## EXERCISE DETAILS
Exactly how many lines in the data below contain the string "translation"? Give that number and nothing else.

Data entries
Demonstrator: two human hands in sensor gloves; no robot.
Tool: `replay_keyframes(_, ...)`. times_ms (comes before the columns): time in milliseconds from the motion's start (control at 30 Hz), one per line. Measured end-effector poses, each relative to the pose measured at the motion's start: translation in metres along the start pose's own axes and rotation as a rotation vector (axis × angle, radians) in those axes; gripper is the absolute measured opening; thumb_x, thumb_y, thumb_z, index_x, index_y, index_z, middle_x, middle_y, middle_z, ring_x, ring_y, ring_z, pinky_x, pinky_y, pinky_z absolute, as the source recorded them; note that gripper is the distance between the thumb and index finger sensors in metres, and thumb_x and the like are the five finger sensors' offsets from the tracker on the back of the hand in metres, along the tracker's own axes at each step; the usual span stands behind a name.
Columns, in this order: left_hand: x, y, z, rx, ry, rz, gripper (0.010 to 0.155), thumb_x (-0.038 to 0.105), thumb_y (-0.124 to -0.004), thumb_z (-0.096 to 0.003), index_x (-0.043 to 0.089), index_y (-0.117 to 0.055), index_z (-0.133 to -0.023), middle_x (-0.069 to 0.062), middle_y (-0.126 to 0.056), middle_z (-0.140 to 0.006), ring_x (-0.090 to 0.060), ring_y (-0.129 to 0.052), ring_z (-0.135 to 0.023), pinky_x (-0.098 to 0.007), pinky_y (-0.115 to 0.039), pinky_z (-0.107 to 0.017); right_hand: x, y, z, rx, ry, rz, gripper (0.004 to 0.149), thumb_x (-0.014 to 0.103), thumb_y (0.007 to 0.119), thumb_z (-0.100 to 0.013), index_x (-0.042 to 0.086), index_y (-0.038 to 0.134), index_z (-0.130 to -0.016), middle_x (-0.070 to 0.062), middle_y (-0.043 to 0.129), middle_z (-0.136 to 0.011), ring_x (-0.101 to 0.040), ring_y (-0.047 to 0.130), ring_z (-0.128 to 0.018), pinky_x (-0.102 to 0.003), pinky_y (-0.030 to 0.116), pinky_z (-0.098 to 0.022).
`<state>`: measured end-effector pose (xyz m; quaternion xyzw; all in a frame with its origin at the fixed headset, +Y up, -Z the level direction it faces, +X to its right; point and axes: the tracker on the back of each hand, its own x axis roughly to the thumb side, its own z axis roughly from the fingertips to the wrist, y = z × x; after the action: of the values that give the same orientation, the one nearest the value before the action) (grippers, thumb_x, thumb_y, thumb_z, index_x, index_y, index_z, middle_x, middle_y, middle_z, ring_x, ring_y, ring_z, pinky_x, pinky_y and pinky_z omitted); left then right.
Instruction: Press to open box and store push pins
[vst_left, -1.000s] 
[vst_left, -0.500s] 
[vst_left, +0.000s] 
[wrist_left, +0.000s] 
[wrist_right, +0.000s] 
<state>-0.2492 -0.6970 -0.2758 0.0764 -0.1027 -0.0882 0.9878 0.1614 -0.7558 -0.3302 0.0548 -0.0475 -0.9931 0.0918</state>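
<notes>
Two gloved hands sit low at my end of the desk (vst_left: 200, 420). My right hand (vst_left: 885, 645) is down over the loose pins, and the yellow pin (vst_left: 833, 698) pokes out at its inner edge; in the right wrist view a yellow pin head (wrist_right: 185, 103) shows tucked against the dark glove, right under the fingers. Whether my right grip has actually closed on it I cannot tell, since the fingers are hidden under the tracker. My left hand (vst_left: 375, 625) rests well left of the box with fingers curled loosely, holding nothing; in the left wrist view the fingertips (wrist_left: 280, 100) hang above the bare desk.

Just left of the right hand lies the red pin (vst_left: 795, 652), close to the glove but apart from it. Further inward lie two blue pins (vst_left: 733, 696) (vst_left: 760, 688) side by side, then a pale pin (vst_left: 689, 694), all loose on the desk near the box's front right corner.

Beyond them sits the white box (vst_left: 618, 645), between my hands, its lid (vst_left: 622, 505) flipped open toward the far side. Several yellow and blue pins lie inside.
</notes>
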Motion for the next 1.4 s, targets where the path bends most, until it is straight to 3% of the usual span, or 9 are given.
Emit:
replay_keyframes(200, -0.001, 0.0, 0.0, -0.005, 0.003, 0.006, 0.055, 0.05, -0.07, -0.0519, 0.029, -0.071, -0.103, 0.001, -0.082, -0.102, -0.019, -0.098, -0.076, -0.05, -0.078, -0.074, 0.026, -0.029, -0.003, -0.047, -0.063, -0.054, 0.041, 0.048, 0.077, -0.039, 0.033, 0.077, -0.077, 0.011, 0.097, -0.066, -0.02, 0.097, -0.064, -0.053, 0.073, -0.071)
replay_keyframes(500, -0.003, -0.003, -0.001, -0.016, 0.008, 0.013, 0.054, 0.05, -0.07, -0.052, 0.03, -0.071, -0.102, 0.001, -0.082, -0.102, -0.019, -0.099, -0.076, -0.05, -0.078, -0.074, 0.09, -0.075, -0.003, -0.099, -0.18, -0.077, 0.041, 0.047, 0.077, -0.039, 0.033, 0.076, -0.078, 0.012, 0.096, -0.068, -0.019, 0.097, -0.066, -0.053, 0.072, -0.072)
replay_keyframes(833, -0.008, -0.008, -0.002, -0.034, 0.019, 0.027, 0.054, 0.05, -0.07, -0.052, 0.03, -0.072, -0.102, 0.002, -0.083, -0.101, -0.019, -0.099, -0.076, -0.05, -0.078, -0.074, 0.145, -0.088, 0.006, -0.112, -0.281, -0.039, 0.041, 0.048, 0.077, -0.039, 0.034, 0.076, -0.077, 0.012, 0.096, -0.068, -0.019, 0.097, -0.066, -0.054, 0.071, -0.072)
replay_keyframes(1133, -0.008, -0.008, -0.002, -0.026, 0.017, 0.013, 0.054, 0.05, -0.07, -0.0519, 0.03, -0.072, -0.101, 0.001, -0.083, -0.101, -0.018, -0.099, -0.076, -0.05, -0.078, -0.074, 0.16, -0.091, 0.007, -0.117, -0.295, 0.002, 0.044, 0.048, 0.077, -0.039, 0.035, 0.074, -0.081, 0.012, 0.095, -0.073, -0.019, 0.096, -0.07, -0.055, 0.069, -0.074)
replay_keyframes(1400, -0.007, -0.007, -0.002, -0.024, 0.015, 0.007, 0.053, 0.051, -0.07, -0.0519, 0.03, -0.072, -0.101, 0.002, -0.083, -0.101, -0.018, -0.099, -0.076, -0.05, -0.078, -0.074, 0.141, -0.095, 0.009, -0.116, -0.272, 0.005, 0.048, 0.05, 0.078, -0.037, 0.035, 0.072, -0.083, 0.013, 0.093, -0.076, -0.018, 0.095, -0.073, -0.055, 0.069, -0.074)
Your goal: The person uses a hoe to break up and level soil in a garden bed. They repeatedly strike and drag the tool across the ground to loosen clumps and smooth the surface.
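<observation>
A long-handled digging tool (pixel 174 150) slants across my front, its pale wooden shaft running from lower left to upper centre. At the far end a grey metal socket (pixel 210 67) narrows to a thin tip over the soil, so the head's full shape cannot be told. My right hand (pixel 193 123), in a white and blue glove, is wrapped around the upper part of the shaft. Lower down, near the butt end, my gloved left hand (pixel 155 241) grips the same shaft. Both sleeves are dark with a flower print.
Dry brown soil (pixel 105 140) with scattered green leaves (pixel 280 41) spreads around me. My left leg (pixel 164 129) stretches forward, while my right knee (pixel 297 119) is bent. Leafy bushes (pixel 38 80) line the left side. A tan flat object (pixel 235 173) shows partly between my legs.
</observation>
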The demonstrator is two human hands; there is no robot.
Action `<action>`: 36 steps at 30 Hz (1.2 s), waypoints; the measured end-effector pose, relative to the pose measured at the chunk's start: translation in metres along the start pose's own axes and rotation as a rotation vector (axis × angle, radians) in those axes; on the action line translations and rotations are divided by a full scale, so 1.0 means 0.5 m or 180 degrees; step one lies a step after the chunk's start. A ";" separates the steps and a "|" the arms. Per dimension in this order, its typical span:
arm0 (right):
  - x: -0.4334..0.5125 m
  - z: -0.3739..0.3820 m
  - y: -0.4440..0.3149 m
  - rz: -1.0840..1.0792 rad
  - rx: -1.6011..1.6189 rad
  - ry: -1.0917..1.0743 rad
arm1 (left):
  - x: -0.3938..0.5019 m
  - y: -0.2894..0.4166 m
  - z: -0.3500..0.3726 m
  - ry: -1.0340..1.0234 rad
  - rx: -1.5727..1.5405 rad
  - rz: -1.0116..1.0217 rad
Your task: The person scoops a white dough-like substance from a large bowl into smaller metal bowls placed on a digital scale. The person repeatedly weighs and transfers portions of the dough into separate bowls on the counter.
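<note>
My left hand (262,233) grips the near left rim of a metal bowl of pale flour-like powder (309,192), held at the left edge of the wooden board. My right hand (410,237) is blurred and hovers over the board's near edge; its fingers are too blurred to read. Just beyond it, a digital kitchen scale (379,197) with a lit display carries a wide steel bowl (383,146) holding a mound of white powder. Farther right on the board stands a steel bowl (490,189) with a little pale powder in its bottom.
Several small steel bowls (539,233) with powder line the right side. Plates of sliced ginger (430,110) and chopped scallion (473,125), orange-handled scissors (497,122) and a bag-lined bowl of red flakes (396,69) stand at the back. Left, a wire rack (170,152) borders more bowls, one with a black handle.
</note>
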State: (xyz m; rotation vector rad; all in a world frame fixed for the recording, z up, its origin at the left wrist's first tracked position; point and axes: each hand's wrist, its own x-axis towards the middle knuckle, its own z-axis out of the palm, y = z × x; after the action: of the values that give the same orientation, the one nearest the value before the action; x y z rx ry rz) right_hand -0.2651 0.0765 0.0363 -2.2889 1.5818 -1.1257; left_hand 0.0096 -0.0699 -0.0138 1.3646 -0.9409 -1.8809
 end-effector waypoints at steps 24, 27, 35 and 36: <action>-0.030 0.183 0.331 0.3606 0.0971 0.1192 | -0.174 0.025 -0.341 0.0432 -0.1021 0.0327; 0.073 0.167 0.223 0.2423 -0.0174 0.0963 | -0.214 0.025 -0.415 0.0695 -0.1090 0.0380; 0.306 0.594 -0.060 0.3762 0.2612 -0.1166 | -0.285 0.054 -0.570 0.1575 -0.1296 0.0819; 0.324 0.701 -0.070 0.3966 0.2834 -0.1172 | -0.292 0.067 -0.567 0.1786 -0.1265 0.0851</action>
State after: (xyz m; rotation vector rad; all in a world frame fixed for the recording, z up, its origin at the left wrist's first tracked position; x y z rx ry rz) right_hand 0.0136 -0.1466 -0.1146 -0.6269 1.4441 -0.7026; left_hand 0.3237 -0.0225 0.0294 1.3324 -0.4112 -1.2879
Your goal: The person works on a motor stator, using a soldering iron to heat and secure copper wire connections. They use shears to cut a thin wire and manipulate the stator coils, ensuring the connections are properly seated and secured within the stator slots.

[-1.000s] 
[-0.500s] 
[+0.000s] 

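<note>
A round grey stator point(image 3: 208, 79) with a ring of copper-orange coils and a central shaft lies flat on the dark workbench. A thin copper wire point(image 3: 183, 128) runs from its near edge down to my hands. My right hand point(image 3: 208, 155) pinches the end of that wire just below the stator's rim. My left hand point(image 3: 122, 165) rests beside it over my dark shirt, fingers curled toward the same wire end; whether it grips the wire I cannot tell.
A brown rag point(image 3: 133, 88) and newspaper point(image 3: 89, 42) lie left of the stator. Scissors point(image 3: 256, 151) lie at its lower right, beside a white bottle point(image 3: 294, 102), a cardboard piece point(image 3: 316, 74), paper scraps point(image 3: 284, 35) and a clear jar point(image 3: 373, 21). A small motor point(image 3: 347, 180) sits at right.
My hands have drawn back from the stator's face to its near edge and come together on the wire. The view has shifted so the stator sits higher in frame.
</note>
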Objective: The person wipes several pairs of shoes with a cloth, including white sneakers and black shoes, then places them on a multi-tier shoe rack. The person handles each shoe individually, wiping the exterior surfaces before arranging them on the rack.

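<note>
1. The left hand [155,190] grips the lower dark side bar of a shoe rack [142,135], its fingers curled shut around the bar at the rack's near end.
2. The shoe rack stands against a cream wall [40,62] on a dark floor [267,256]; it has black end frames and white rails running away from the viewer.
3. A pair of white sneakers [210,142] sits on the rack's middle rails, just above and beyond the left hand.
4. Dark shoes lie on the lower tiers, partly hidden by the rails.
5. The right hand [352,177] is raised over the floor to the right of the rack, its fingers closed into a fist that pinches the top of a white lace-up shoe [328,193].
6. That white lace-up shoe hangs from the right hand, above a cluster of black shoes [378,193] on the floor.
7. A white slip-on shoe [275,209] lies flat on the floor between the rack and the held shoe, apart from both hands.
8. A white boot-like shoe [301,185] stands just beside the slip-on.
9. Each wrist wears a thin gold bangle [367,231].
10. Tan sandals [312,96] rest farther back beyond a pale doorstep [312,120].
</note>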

## OUTPUT OF THE TASK
2